→ ASSIGNMENT:
Would you please output, word for word, the span of the listing below that opens on the line containing "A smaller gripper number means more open" and closes on the line containing "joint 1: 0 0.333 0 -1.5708"? Include both ends and nothing more.
===== RECORDED INFORMATION =====
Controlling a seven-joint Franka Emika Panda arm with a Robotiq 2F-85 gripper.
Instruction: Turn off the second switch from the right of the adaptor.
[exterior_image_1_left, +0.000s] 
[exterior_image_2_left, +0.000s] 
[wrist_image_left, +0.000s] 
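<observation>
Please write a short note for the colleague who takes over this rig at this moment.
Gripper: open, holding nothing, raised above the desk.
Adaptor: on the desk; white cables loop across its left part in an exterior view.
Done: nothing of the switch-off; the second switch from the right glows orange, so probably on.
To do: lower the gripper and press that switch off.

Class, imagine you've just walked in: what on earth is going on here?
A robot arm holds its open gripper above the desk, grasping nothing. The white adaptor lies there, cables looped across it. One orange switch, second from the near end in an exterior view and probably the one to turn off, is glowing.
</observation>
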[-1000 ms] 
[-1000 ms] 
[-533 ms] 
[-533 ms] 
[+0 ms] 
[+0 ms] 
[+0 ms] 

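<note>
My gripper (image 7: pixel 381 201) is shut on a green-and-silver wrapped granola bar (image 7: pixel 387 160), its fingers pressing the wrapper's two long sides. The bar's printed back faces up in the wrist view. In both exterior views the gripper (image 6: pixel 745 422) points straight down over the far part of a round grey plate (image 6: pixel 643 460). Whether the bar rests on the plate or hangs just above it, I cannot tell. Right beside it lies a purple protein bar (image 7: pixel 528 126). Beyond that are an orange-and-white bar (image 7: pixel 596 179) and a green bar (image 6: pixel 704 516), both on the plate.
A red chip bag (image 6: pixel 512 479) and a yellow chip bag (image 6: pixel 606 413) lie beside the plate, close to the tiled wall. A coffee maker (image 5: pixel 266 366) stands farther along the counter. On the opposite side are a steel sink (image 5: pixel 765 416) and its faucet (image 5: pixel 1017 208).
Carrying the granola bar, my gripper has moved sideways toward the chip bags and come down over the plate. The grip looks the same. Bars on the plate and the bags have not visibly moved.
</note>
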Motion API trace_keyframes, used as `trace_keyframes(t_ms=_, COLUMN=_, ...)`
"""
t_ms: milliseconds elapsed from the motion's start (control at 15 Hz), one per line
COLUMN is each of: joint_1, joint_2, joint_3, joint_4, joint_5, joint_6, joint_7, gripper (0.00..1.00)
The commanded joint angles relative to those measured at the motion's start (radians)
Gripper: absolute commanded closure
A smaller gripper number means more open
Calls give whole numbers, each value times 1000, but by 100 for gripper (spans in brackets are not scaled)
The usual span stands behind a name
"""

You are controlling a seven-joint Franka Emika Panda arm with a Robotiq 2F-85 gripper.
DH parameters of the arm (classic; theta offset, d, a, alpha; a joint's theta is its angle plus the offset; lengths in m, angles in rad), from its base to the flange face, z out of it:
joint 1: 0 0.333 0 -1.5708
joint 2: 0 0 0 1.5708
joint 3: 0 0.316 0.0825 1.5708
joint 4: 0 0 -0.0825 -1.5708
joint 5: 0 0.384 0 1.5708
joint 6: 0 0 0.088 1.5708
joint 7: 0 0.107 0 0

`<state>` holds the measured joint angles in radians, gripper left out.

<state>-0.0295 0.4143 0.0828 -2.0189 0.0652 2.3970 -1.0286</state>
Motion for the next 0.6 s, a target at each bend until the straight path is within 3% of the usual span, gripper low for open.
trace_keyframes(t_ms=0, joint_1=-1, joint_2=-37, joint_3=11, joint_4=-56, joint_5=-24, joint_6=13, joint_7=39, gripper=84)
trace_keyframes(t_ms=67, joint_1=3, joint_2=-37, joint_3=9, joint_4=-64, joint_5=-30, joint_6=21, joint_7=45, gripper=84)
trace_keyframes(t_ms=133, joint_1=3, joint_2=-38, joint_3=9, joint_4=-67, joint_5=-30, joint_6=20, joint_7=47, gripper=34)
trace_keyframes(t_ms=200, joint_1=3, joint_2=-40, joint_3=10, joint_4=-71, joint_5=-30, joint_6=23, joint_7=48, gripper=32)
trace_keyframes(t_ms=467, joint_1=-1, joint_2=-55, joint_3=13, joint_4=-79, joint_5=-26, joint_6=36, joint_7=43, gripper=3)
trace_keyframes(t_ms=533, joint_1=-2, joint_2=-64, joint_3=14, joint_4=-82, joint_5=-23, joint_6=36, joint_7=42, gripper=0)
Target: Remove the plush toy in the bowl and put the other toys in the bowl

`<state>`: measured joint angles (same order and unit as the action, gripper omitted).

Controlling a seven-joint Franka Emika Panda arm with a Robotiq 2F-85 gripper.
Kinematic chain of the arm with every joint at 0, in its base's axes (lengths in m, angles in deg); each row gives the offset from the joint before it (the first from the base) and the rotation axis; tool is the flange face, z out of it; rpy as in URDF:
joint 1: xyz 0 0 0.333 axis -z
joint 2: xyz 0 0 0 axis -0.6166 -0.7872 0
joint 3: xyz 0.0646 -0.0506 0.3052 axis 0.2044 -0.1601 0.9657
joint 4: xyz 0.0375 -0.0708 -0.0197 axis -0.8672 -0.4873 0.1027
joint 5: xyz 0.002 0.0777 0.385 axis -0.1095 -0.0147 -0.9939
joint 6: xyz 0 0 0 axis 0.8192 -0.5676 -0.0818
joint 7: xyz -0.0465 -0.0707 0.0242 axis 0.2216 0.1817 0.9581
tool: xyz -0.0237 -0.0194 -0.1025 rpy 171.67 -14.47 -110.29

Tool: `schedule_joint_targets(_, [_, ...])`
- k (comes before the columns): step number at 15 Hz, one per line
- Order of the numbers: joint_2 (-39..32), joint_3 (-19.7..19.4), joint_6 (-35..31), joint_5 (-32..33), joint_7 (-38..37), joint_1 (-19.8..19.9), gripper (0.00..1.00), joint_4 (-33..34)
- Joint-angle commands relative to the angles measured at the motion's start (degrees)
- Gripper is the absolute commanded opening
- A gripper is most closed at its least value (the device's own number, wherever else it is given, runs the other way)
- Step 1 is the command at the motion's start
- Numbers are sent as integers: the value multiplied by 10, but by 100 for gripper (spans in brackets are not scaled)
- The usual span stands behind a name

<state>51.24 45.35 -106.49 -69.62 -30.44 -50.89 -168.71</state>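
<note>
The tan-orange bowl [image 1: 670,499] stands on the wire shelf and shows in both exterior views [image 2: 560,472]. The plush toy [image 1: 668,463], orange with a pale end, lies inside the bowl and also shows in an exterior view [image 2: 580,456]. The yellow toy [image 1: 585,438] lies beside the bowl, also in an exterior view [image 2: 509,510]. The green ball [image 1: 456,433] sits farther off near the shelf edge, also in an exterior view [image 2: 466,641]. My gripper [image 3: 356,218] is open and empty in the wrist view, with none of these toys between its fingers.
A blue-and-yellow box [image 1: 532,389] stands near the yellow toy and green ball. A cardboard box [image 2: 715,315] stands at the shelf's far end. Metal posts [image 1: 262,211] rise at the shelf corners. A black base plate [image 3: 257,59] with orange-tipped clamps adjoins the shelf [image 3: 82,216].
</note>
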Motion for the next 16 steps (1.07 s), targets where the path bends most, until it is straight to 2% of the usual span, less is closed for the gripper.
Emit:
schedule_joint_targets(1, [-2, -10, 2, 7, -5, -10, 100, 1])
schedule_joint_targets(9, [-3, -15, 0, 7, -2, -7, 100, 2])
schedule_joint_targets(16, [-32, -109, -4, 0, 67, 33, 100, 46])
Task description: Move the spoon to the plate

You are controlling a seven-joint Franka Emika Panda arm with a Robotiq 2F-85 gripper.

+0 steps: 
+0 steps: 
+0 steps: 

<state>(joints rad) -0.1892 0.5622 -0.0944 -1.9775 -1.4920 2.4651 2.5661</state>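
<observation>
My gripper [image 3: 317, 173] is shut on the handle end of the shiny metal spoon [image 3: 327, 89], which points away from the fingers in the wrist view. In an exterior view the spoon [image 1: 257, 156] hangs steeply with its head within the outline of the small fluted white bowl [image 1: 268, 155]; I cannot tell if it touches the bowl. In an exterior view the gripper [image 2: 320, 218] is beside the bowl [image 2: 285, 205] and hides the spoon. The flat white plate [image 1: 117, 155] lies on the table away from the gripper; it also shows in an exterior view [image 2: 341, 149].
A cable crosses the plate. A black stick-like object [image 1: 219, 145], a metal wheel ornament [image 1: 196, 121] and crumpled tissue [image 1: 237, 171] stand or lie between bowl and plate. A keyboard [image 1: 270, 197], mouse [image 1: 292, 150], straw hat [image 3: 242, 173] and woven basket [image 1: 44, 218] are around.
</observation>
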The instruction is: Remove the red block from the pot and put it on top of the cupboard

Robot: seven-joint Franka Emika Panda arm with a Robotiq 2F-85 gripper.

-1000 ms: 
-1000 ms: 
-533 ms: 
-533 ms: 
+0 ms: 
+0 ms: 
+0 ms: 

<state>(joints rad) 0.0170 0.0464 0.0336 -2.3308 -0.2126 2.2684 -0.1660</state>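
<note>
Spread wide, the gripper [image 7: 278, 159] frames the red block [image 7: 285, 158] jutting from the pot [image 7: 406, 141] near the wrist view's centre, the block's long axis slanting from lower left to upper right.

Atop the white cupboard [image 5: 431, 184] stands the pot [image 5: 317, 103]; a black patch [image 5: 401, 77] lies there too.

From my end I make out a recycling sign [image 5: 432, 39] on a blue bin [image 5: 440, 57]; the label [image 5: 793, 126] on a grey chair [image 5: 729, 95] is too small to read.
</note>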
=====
→ ANSWER FOR THE TASK:
A smaller gripper number means more open
Calls give whole numbers, each value times 1000, but by 100 for gripper (spans in brackets are not scaled)
The usual span stands behind a name
"""

You are controlling a seven-joint Franka Emika Panda arm with a Robotiq 2F-85 gripper.
DH parameters of the arm (classic; theta offset, d, a, alpha; a joint's theta is its angle plus the offset; lengths in m, angles in rad), from its base to the flange face, z out of it:
joint 1: 0 0.333 0 -1.5708

For this exercise, nothing further remains to be done.